=== Task item ===
Set down all of the data again, character for character.

=== Supplied information ===
☆ ☆ ☆

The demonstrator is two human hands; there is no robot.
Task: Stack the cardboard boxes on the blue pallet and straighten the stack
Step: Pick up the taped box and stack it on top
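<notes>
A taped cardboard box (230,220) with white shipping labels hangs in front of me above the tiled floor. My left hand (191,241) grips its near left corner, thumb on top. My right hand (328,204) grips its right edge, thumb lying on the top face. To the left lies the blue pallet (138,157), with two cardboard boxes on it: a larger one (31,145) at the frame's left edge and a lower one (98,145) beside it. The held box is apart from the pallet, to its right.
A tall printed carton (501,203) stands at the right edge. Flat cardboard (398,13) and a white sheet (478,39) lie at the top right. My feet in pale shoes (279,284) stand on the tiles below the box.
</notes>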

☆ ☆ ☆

=== Task output ===
The demonstrator is two human hands; there is no robot.
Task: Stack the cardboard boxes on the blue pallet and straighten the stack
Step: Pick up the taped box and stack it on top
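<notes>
A taped cardboard box (230,220) with white shipping labels hangs in front of me above the tiled floor. My left hand (191,241) grips its near left corner, thumb on top. My right hand (328,204) grips its right edge, thumb lying on the top face. To the left lies the blue pallet (138,157), with two cardboard boxes on it: a larger one (31,145) at the frame's left edge and a lower one (98,145) beside it. The held box is apart from the pallet, to its right.
A tall printed carton (501,203) stands at the right edge. Flat cardboard (398,13) and a white sheet (478,39) lie at the top right. My feet in pale shoes (279,284) stand on the tiles below the box.
</notes>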

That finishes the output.